The lines to return are those below that contain the word "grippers".

_ _ _ _

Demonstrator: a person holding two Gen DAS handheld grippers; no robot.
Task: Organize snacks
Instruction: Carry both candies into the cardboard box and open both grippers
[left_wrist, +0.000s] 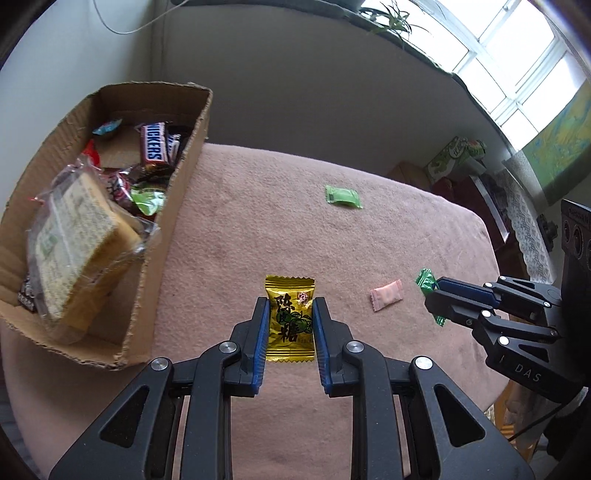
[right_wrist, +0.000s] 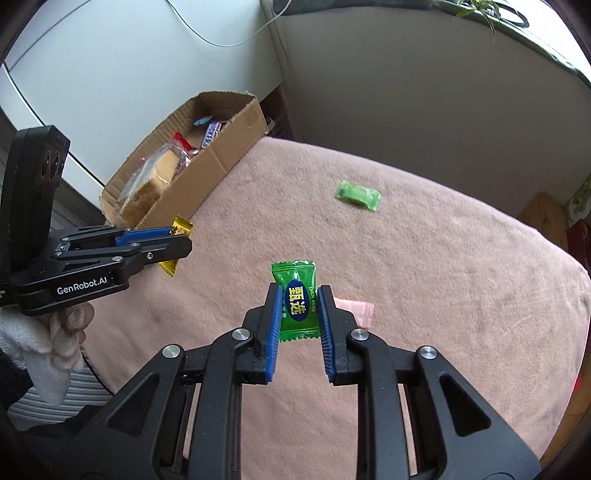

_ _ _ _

→ Exercise solution:
Demonstrator: a person holding two Gen DAS handheld grippers; no robot.
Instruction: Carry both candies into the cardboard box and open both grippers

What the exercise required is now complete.